TASK DETAILS:
Bring together every line in the data that includes "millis".

[[ EXERCISE DATA open ]]

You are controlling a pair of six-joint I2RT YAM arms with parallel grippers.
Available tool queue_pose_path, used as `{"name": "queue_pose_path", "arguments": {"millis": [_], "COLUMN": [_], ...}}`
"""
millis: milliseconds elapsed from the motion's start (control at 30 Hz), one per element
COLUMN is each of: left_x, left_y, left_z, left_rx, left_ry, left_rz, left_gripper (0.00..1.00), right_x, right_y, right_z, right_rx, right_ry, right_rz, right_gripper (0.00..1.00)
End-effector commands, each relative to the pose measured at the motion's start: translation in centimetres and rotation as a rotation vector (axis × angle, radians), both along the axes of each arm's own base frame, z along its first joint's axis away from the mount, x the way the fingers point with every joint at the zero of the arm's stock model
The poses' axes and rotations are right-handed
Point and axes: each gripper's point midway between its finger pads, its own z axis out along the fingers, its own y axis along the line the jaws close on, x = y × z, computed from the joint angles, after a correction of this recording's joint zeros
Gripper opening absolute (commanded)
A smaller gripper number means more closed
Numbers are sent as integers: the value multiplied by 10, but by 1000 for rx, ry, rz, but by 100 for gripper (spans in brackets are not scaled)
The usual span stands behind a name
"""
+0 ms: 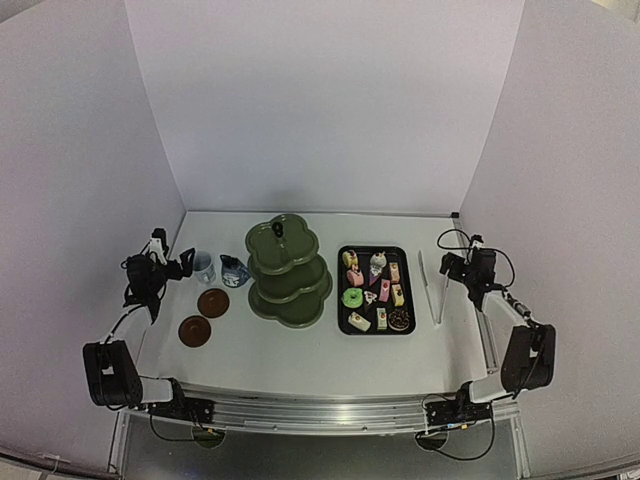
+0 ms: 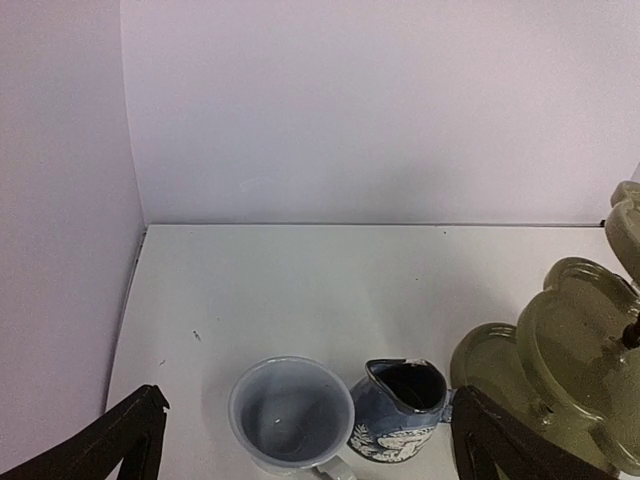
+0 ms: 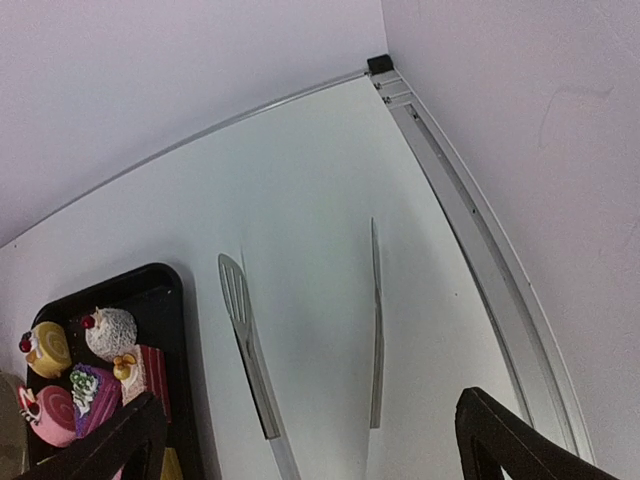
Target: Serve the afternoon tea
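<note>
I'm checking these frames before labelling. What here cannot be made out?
Pastries: too small to identify in the top view; mostly cut off by the right wrist view's left edge.
Stand: cut by the left wrist view's right edge.
Tongs: joined end below the right wrist view's bottom edge.

No text, label, brand, number or sign could be read in any of the three views. The nearest thing to a marking was the white ornament on the side of the small dark blue jug (image 2: 398, 425), at about 6 o'clock in the left wrist view. It was a decorative pattern, not letters, and too small to make out further.
</note>
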Motion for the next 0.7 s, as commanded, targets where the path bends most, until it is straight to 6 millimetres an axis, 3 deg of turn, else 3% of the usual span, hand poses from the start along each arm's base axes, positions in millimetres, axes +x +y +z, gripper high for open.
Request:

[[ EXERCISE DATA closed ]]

WORKED SOLUTION:
Available tool queue_pose_path, used as `{"name": "queue_pose_path", "arguments": {"millis": [_], "COLUMN": [_], ...}}`
millis: milliseconds elapsed from the motion's start (control at 30 Hz), one per element

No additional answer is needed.